_Instructions for the task_
All of the data, from the first line to the last, should be reproduced without alteration.

[Given material Boundary: Start]

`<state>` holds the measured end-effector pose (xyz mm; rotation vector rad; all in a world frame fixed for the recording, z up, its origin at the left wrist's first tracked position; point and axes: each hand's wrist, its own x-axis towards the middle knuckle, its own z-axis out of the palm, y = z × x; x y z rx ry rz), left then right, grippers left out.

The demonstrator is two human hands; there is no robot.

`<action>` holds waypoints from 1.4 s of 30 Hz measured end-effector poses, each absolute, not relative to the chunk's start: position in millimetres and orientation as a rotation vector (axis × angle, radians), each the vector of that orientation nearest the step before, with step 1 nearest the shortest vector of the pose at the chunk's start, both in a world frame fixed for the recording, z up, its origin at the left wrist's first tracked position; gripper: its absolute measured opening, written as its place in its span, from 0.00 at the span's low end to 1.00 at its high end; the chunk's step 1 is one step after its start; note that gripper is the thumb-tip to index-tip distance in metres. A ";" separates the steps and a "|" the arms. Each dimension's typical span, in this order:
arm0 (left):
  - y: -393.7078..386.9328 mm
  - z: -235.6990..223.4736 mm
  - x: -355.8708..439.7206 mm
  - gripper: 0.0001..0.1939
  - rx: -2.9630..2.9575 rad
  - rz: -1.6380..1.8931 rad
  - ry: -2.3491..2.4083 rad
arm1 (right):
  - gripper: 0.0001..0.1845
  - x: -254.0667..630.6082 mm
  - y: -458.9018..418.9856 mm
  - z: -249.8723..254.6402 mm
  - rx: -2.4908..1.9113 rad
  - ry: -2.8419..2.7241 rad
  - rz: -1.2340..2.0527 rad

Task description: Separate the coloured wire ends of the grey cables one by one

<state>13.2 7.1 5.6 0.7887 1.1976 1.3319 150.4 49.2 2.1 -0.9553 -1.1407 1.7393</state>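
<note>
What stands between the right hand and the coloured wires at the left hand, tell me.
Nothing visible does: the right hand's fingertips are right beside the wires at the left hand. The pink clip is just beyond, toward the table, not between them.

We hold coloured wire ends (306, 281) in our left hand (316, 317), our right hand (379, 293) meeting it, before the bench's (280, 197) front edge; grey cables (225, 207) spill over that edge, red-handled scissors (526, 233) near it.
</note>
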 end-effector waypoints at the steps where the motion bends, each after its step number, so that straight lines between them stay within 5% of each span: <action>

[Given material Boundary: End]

_Answer for this exercise_
`<state>` holds the measured end-effector pose (xyz mm; rotation vector rad; all in a world frame fixed for the recording, z up, its origin at the left wrist's first tracked position; point and axes: each hand's wrist, its own x-axis towards the middle knuckle, its own z-axis out of the palm, y = z × x; x y z rx ry rz), left then right, grippers left out.

The demonstrator is two human hands; there is no robot.

`<action>` holds waypoints from 1.4 s of 30 Hz measured end-effector poses, each absolute, not relative to the chunk's start: position in millimetres and orientation as a rotation vector (axis × angle, radians), each the vector of that orientation nearest the step before, with step 1 nearest the shortest vector of the pose at the chunk's start, both in a world frame fixed for the recording, z up, its origin at the left wrist's first tracked position; gripper: its absolute measured opening, written as its place in its span, from 0.00 at the span's low end to 1.00 at its high end; the chunk's step 1 is one step after its start; note that gripper is the thumb-tip to index-tip distance in metres. A ";" separates the steps and a "|" the arms. Each dimension's typical span, in this order:
arm0 (left):
  - y: -393.7078..386.9328 mm
  - z: -235.6990..223.4736 mm
  - x: -355.8708..439.7206 mm
  - gripper: 0.0001..0.1939
  - rx: -2.9630..2.9575 rad
  - rz: -1.6380..1.8931 rad
  - ry: -2.3491..2.4083 rad
arm1 (right):
  - gripper: 0.0001..0.1845
  - x: -254.0667..630.6082 mm
  - y: -458.9018..418.9856 mm
  - z: -249.8723..254.6402 mm
  - rx: -2.4908..1.9113 rad
  - ry: -2.8419..2.7241 rad
  - rz: -1.2340..2.0527 rad

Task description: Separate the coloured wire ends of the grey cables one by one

<state>13.2 7.1 5.6 0.7887 1.1976 1.3319 150.4 49.2 2.1 -0.9553 -1.1407 1.7393</state>
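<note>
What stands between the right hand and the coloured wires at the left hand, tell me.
Nothing visible does: the right hand's fingertips are right beside the wires at the left hand. The pink clip is just beyond, toward the table, not between them.

We hold coloured wire ends (306, 281) in our left hand (316, 317), our right hand (379, 293) meeting it, before the bench's (280, 197) front edge; grey cables (225, 207) spill over that edge, red-handled scissors (526, 233) near it.
</note>
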 end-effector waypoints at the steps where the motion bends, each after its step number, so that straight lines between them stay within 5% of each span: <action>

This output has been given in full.